Hot tubs can temporarily lower blood pressure, and regular use may even improve vascular health over time. But for people with high blood pressure, the picture is more complicated. The same drop in blood pressure that feels relaxing can become dangerous depending on your readings, your medications, and how you handle getting in and out of the water.
What Happens to Blood Pressure in Hot Water
When you sit in hot water, your blood vessels widen to help release heat from your body. This causes blood pressure to drop, sometimes significantly. Your heart rate also increases to compensate for the wider blood vessels, similar to the cardiovascular response during light exercise. For most people, this is a pleasant, relaxing sensation. For someone whose blood pressure is already being lowered by medication, this additional drop can become a problem.
The real risk comes when you stand up to get out. Hot water immersion causes what researchers call transient orthostatic hypotension: a sudden drop in blood pressure when you shift from sitting to standing. This can cause dizziness, impaired balance, and in some cases fainting. Research published in Experimental Physiology found that these effects typically resolve within about 10 minutes of standing, but that window is when falls and injuries happen. Older adults are especially vulnerable because their bodies are slower to correct blood pressure changes after heating.

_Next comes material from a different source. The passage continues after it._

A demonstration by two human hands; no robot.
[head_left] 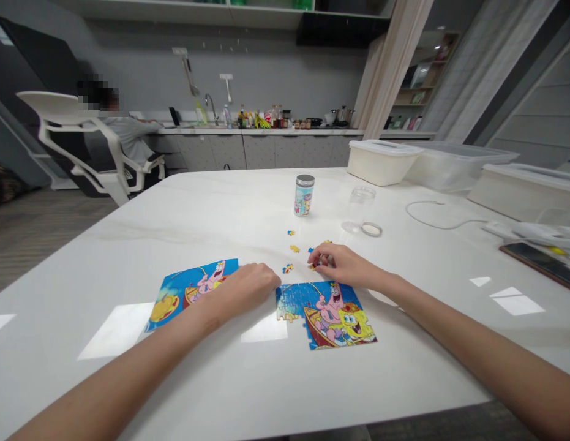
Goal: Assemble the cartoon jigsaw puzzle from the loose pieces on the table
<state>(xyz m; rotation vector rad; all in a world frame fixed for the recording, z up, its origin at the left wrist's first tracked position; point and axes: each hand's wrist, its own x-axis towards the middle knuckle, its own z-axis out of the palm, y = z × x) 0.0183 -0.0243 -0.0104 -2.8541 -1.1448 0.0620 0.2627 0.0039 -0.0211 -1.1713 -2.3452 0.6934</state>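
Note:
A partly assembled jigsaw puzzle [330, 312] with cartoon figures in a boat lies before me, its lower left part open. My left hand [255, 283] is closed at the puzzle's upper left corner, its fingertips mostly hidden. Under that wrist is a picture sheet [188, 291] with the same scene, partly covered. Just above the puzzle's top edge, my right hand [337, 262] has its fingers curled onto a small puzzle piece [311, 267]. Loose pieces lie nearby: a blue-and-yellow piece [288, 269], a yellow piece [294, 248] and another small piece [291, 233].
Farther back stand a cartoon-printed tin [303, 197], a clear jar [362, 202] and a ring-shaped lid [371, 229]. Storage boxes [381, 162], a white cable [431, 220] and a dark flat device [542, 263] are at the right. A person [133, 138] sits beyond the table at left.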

Long-Term Vascular Benefits
There’s a genuinely promising side to regular heat exposure. A study from the University of Oregon found that eight weeks of passive heat therapy (hot water immersion sessions) produced meaningful cardiovascular improvements in sedentary adults. Participants saw reduced arterial stiffness, lower diastolic blood pressure, and nearly doubled their blood vessel flexibility, measured by how well arteries expanded in response to blood flow. The artery walls themselves got thinner, which is a marker of better cardiovascular health.
These improvements were on par with, or greater than, what’s typically seen with exercise training in sedentary people. The researchers noted that heat therapy could be particularly useful for people who can’t exercise due to physical limitations. Importantly, these changes built gradually across the full eight weeks, meaning occasional soaks likely won’t produce the same results.
When Hot Tubs Are Not Safe
If your blood pressure is above 180/110, you should not use a hot tub. Those readings indicate a hypertensive crisis that needs medical attention, not a soak. People with known heart disease also face higher risks, as the combination of heat stress and cardiovascular strain can be dangerous.
The bigger concern for most people with high blood pressure is the interaction with medications. According to CDC guidance, several common blood pressure drug classes increase your sensitivity to heat in specific ways:
- Diuretics promote fluid loss, raising the risk of dehydration and fainting in hot water. They also reduce your sensation of thirst, so you may not realize you need fluids.
- Beta blockers reduce your body’s ability to widen blood vessels near the skin and decrease sweating, impairing your natural cooling system. They also lower blood pressure further, compounding the hot tub’s effect.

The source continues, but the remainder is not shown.